I have been trying to post all day but Arianna is keeping me so busy. Last night she did well and dropped to the mid 80’s only a few times, but still scared the crap out of me me I heard her machine peeping. I guess I was just so scared I would not hear her alarm and something bad would happen. She is back to playing, walking, crawling, and eating! We are trying to get used to the oxygen but for the most part its going pretty well. I feel so bad because she gets all tangled in her cords. We can no longer leave toys scattered throughout the living room because it will get snagged on something and it doesn’t look like that feels too good when her face gets pulled. Poor baby ☹ It’s not like we already had a lot of room with Arianna’s toys taking over the place, now we have a huge oxygen tank in our living room. I think if we just put a lampshade on it, it would blend in! ☺ I don’t know what she did but all of a sudden tonight she let out a huge cry and Daddy said she ripped the cannula out her nose and some tape off her face. Then she looked at me and sure enough she did pull some of the tape of and even took some skin with it. So now she has a boo boo on her face right were the tape is. So much for my good tape job last night. I don’t want to mess with it because it will just get more irritated. I’ll leave it alone until I absolutely have to change the tape.

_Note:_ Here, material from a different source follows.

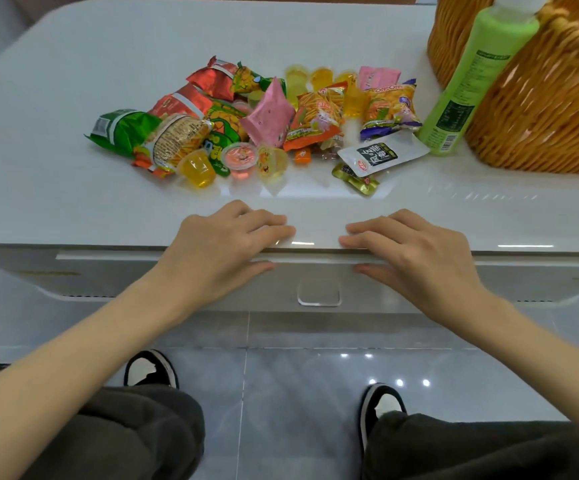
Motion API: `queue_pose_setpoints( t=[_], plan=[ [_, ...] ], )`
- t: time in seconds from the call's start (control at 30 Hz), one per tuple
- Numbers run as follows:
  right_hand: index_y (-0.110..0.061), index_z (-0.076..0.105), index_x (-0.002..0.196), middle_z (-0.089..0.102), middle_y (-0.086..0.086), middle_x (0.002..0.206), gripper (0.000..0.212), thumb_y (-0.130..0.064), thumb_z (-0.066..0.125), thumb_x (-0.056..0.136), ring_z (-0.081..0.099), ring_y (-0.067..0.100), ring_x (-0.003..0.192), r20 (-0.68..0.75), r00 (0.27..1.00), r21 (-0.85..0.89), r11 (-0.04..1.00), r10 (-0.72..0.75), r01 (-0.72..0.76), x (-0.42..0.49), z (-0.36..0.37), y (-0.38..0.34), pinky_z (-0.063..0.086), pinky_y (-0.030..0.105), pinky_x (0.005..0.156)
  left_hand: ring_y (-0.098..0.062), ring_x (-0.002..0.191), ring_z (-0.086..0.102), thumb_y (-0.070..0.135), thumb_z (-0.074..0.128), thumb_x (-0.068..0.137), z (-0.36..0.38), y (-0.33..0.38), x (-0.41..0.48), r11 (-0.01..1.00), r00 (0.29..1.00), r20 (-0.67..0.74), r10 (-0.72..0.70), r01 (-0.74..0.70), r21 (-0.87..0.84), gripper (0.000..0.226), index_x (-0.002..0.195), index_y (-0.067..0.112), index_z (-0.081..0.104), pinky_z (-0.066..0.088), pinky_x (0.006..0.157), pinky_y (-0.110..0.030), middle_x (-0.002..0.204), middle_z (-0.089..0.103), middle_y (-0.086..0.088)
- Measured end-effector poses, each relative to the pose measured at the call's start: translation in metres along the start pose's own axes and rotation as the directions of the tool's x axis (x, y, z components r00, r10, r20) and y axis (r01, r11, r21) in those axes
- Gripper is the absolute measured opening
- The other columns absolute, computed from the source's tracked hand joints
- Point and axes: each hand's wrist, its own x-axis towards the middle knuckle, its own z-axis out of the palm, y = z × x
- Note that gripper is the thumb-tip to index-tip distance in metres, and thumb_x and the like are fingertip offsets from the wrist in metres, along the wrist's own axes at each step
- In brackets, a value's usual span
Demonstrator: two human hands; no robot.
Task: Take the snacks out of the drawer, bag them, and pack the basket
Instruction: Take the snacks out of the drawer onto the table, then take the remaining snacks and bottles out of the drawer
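A white table fills the upper view, seen from above by a seated person. A drawer sits under its near edge and looks closed or nearly so. At far right a large wicker basket stands on the table, partly out of view. A pile of snacks lies mid-table, well apart from the hands: foil packets, jelly cups and small wrapped sweets. A green bottle leans against the basket, just beside the pile.

The left hand and right hand lie flat on the table's near edge. Their fingers are straight and close together, holding nothing, and the thumbs touch the drawer front. A small clear handle sits between and below them.

The emptying step looks finished, with the hands seemingly pressing the drawer closed. Bagging comes next, and that calls for a bag; none is in view. The loose jelly cups would need gathering singly. The bottle stands between the pile and the basket and may need shifting before packing.
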Motion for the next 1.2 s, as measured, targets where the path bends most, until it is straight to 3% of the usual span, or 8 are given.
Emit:
queue_pose_setpoints(
  t=[0.1, 0.3, 0.37, 0.47, 0.57, 0.67, 1.0, 1.2],
  plan=[
    [-0.019, 0.071, 0.091, 0.071, -0.006, 0.094, 0.006, -0.024, 0.071, 0.087, 0.059, 0.021, 0.069, -0.121, 0.992, -0.059, 0.998, -0.032, 0.025, 0.006, 0.01, 0.001, 0.041, 0.027, 0.044, -0.021, 0.08, 0.065, 0.027, 0.081, 0.074, 0.005, 0.0, 0.004, 0.996, 0.996, -0.083, 0.025, -0.017, 0.088, 0.037, 0.11, 0.023, 0.07, 0.024, 0.045, -0.016, 0.106, 0.07, 0.008],
    [-0.017, 0.068, 0.083, 0.069, -0.004, 0.085, 0.01, -0.022, 0.066, 0.091, 0.056, 0.021, 0.063, -0.227, 0.972, -0.1, 0.994, -0.058, 0.035, 0.008, 0.017, 0.0, 0.04, 0.03, 0.043, -0.02, 0.075, 0.062, 0.022, 0.074, 0.081, 0.011, -0.001, 0.008, 0.985, 0.982, -0.162, 0.092, -0.066, 0.161, 0.029, 0.109, 0.02, 0.067, 0.027, 0.04, -0.019, 0.103, 0.068, 0.005],
    [-0.017, 0.068, 0.088, 0.069, -0.003, 0.09, 0.008, -0.02, 0.073, 0.082, 0.057, 0.021, 0.067, -0.165, 0.984, -0.088, 0.995, -0.062, 0.047, 0.008, 0.014, 0.0, 0.041, 0.029, 0.043, -0.021, 0.076, 0.062, 0.022, 0.081, 0.073, 0.009, 0.0, 0.008, 0.987, 0.989, -0.127, 0.074, -0.054, 0.154, 0.038, 0.109, 0.019, 0.068, 0.026, 0.041, -0.019, 0.103, 0.068, 0.004],
    [-0.019, 0.066, 0.101, 0.066, -0.002, 0.101, 0.031, -0.028, 0.079, 0.074, 0.06, 0.022, 0.08, 0.024, 0.999, -0.016, 0.999, -0.033, 0.033, 0.01, 0.004, 0.002, 0.044, 0.028, 0.045, -0.022, 0.089, 0.063, 0.04, 0.079, 0.072, -0.002, 0.003, 0.009, 0.998, 1.0, -0.028, 0.013, -0.011, 0.067, 0.049, 0.115, 0.022, 0.066, 0.034, 0.047, -0.024, 0.113, 0.066, 0.005],
    [-0.027, 0.062, 0.12, 0.06, -0.009, 0.124, 0.038, -0.038, 0.068, 0.084, 0.055, 0.017, 0.111, 0.202, 0.978, 0.142, 0.987, 0.042, -0.072, 0.007, -0.015, 0.0, 0.054, 0.034, 0.072, -0.016, 0.116, 0.054, 0.059, 0.055, 0.086, -0.016, 0.013, 0.003, 0.982, 0.981, 0.053, -0.186, 0.188, -0.024, 0.055, 0.133, 0.03, 0.053, 0.047, 0.076, -0.033, 0.132, 0.056, 0.01],
    [-0.031, 0.056, 0.132, 0.048, -0.011, 0.142, 0.039, -0.038, 0.056, 0.093, 0.041, 0.011, 0.131, 0.266, 0.957, 0.209, 0.962, 0.115, -0.174, 0.003, -0.037, -0.004, 0.041, 0.029, 0.099, -0.016, 0.126, 0.047, 0.049, 0.05, 0.094, -0.034, 0.021, -0.004, 0.96, 0.963, -0.02, -0.269, 0.266, -0.088, 0.05, 0.139, 0.028, 0.049, 0.041, 0.095, -0.032, 0.138, 0.053, 0.008],
    [-0.025, 0.051, 0.137, 0.052, -0.007, 0.139, 0.043, -0.034, 0.053, 0.096, 0.044, 0.02, 0.13, 0.1, 0.964, 0.124, 0.958, 0.247, -0.258, 0.049, -0.098, -0.017, 0.041, 0.039, 0.101, -0.014, 0.133, 0.04, 0.042, 0.048, 0.097, -0.092, 0.011, 0.011, 0.919, 0.916, -0.12, -0.383, 0.365, -0.147, 0.047, 0.142, 0.029, 0.045, 0.037, 0.102, -0.031, 0.146, 0.045, 0.009],
    [-0.025, 0.052, 0.136, 0.053, -0.007, 0.138, 0.041, -0.035, 0.052, 0.096, 0.045, 0.018, 0.128, 0.011, 0.949, 0.159, 0.936, 0.315, -0.313, 0.106, -0.098, -0.011, 0.04, 0.032, 0.096, -0.015, 0.133, 0.039, 0.041, 0.049, 0.097, -0.115, -0.018, 0.05, 0.895, 0.882, -0.17, -0.44, 0.416, -0.159, 0.048, 0.143, 0.03, 0.043, 0.037, 0.102, -0.033, 0.147, 0.044, 0.008]
  ],
)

Tomorrow will be the first time taking her out in public, but it’s just to see her pediatrician. They gave me this handy little portable tank to take with us. They say it should last 3 hours but I’m not trusting anyone, so I’ll take an extra. I don’t know why I’m nervous about taking her out, I know I’ll be fine but I guess it will be different having people stare at her. Its just that so many people have told me how healthy Arianna looks and if it wasn’t for me telling them what is wrong with her no one would no. Now I feel like everyone will look at her like, “Oh poor kid, she must be really sick”, and I don’t like that feeling. I know, who cares what they think, this is my daughter and she is just fine…oxygen and all!

We finished with oral steroids today, just have 3 more doses of the albuterol left and 3 more days on antibiotics. We will continue with the FloVent I guess until we see pulmonolgist, which by the way they have me scheduled for April 8th. Yeah right I’m not going to wait that long. I’m still waiting to get a call back from there office. If I don’t hear something by Friday I swear I’ll go to the office and make sure I get an earlier appointment. Can you tell the week stay in the hospital had gotten to me!!! I’m sick of getting no where being nice, and if I have to start getting more demanding than I will.

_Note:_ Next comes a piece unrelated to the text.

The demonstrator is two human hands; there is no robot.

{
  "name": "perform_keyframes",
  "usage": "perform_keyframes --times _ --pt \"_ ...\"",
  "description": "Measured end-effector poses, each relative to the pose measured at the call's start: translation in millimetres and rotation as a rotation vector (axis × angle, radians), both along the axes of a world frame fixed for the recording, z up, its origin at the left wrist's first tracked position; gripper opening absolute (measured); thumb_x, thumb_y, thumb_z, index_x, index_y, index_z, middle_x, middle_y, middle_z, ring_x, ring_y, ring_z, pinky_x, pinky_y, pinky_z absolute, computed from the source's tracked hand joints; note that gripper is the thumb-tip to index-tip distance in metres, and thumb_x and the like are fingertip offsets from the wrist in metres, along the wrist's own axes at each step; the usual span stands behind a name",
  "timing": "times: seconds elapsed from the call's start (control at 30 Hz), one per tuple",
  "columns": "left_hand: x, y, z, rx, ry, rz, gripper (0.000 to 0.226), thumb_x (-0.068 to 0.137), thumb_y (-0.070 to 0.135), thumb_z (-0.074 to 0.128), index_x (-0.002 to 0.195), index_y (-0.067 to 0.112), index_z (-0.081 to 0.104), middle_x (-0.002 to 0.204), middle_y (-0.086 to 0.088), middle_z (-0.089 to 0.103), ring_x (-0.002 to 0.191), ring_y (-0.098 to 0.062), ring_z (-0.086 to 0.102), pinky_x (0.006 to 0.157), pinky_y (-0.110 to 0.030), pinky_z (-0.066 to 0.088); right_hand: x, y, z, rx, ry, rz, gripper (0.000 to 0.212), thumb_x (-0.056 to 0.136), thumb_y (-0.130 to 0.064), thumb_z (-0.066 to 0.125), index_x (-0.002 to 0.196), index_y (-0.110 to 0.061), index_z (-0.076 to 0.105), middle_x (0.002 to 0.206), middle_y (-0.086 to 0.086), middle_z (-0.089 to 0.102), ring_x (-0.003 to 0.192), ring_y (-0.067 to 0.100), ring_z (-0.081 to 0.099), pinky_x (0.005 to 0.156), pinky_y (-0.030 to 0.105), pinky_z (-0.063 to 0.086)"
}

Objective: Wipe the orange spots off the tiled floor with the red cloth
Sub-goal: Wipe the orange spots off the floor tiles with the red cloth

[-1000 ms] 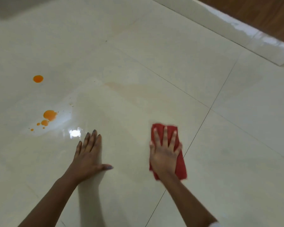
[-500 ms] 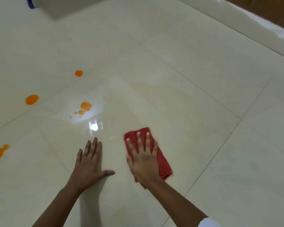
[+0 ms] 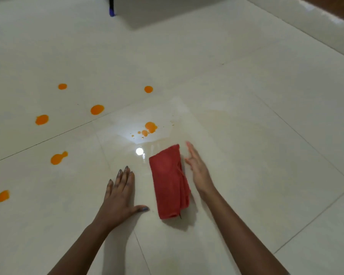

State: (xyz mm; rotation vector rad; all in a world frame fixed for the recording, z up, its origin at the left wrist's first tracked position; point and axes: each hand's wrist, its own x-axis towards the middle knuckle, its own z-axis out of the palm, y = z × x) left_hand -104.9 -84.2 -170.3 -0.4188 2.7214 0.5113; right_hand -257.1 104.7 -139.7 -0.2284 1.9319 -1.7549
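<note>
Right hand (image 3: 198, 169), fingers loose and holding nothing, sits just right of the red cloth (image 3: 169, 181), whose long axis runs near-to-far toward the nearest orange spots (image 3: 150, 128).

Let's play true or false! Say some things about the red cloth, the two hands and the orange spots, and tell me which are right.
The folded red cloth lies on the cream tiled floor between both hands. True.
The right hand presses on top of the cloth. False: it is beside the cloth's right edge, fingers straight.
The left hand lies flat on the tiles. True.
All orange spots are wiped away. False: many remain, such as the orange splash just beyond the cloth.
</note>
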Motion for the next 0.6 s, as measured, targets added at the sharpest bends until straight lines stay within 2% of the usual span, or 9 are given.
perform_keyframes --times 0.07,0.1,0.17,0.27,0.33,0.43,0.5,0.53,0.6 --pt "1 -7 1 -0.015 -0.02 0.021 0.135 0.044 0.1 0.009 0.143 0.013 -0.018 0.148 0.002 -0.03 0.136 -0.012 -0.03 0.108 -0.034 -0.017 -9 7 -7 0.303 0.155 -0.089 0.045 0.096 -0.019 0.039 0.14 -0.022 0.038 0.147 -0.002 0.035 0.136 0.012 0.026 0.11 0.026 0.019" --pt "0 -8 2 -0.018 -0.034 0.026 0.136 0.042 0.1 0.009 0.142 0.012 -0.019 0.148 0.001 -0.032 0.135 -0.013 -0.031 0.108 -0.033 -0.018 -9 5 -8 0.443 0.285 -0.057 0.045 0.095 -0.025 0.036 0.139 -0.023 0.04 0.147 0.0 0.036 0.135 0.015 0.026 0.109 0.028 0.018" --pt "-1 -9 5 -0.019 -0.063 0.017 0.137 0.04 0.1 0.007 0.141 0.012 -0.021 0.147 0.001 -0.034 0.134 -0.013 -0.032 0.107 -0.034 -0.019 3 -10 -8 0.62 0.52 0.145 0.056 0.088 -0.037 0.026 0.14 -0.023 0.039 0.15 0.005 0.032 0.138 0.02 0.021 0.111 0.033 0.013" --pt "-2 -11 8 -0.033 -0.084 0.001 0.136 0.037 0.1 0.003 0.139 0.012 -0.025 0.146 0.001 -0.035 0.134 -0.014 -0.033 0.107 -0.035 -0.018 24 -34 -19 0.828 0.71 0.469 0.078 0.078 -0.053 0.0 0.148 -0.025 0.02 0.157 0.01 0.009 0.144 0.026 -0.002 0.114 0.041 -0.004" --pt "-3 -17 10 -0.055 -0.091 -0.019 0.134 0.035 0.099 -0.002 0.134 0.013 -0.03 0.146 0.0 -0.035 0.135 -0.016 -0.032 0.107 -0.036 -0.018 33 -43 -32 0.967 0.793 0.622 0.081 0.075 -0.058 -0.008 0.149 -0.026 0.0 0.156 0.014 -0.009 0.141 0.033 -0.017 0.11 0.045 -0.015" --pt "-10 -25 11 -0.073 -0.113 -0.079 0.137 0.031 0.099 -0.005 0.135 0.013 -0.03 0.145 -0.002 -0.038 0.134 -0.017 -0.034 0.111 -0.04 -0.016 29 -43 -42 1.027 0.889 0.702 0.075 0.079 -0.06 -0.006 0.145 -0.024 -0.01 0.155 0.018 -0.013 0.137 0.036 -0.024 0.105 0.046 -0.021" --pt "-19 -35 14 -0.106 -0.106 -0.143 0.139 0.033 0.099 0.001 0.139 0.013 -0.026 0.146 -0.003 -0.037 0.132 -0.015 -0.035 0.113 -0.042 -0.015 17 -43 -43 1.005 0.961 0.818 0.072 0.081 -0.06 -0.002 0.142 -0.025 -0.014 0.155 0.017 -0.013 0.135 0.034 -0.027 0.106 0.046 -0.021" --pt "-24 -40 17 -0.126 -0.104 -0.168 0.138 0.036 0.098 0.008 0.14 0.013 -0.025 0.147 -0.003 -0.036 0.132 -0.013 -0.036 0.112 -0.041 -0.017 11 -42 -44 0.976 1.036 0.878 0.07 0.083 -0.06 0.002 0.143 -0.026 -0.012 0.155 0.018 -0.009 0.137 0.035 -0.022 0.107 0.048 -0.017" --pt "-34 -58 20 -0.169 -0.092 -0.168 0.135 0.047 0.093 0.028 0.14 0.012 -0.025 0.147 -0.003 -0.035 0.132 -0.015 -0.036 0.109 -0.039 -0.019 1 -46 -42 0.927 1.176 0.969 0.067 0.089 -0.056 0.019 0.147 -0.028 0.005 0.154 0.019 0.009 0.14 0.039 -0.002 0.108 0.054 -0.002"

Tonight I listened to her chest and I don’t hear any wheezes or anything so we’re hoping for a good report tomorrow. I do know that she needs her O2 still because she rubs her cannula out her nose at night and her sats will immediatly drop. Hopefully this is only a short-term thing and we can get off this O2 soon.

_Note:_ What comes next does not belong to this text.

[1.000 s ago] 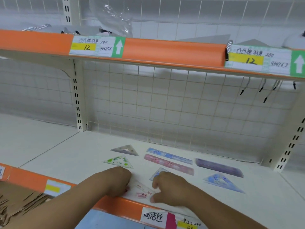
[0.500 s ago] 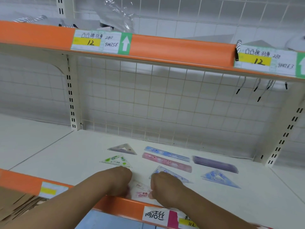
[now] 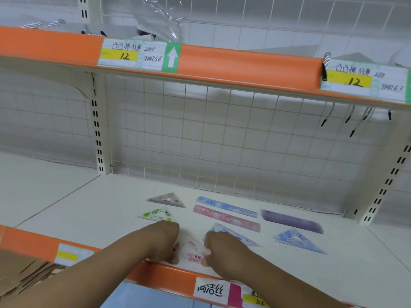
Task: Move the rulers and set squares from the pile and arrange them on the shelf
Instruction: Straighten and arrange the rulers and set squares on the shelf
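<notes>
- The white shelf [image 3: 89,207] fills the lower half of the view, with an orange front strip [image 3: 162,274] along its near edge.
- A wire grid back panel [image 3: 200,141] stands at the far side of the shelf, between slotted uprights on the left [image 3: 97,130] and right.
- An upper shelf [image 3: 244,63] with an orange edge crosses the top. It carries two handwritten price labels [image 3: 138,54], each marked 12.
- Brown cardboard [image 3: 22,278] lies low at the near left, below the shelf edge.
- The left hand [image 3: 163,241] and right hand [image 3: 224,252] are close together at the near edge of the shelf. Their fingers are curled down on opposite sides of one piece.
- That piece is a clear set square with pink print [image 3: 192,252]. It lies flat between the two hands, the left hand holding its left edge and the right hand its right edge.
- A purple ruler [image 3: 291,221] lies flat to the right, further back than the hands.
- A blue ruler [image 3: 226,206] and a pink ruler [image 3: 226,218] lie side by side in the middle, the blue one further back.
- A blue set square [image 3: 298,240] lies just nearer than the purple ruler.
- A second blue set square [image 3: 235,235] lies nearer than the pink ruler, partly hidden by the right hand.
- A green-printed set square [image 3: 156,215] lies just beyond the left hand.
- A greyish set square [image 3: 168,200] lies further back than the green one.
- A white label with black characters [image 3: 210,290] sits on the front strip below the right wrist.
</notes>
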### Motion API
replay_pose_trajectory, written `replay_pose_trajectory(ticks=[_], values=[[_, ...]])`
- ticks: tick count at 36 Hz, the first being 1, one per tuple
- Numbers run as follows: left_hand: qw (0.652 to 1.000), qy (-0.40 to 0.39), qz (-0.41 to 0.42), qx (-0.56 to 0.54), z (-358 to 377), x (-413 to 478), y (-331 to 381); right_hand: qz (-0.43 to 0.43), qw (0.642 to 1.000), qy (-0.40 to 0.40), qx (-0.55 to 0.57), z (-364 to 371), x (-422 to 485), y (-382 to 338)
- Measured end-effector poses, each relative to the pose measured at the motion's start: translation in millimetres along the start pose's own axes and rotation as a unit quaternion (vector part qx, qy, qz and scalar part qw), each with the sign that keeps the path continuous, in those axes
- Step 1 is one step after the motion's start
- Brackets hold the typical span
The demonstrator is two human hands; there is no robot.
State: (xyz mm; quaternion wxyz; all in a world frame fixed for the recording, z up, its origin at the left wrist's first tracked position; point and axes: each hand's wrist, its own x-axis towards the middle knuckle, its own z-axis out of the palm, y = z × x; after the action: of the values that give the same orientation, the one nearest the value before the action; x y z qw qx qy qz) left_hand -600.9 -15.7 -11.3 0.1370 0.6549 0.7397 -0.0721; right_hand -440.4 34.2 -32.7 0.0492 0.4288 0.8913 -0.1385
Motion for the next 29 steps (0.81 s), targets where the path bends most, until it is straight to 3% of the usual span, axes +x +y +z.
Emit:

I did get the medical report from our last visit with the pediatrician before our hospital stay and in the assessment and plan section he talks about her poor weight gain and contributes this to her low saturations and feeding difficulty. He mentioned the upcoming swallow study, which we already ruled out anything going on there. He also wants a more in depth look at her cardiac and pulmonary issues. So I think he might be thinking there is more of a cardiac issue going on there. I wish he would be more straightforward with me. I’ll be having a nice little chat with him tomorrow. Our appointment isn’t until early afternoon but I’ll let you all know how it goes.